*** Block opens ***
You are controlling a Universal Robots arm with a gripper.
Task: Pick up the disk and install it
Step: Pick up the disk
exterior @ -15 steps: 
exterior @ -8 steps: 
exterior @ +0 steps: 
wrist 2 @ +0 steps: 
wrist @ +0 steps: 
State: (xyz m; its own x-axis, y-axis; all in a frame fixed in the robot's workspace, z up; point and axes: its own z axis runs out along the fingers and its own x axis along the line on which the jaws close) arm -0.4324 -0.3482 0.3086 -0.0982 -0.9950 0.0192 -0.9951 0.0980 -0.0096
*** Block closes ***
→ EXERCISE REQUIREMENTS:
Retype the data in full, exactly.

→ WORKED SOLUTION:
You are controlling a Universal Robots arm with a gripper.
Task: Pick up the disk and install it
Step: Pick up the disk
exterior @ -15 steps: 
exterior @ -8 steps: 
exterior @ +0 steps: 
wrist 2 @ +0 steps: 
wrist @ +0 steps: 
State: (xyz m; its own x-axis, y-axis; all in a frame fixed in the robot's workspace, z up; point and axes: its own z axis runs out along the fingers and its own x axis along the line on which the jaws close) arm -0.4324 -0.3482 0.3086 -0.0982 -0.9950 0.0192 -0.9951 0.0980 -0.0096

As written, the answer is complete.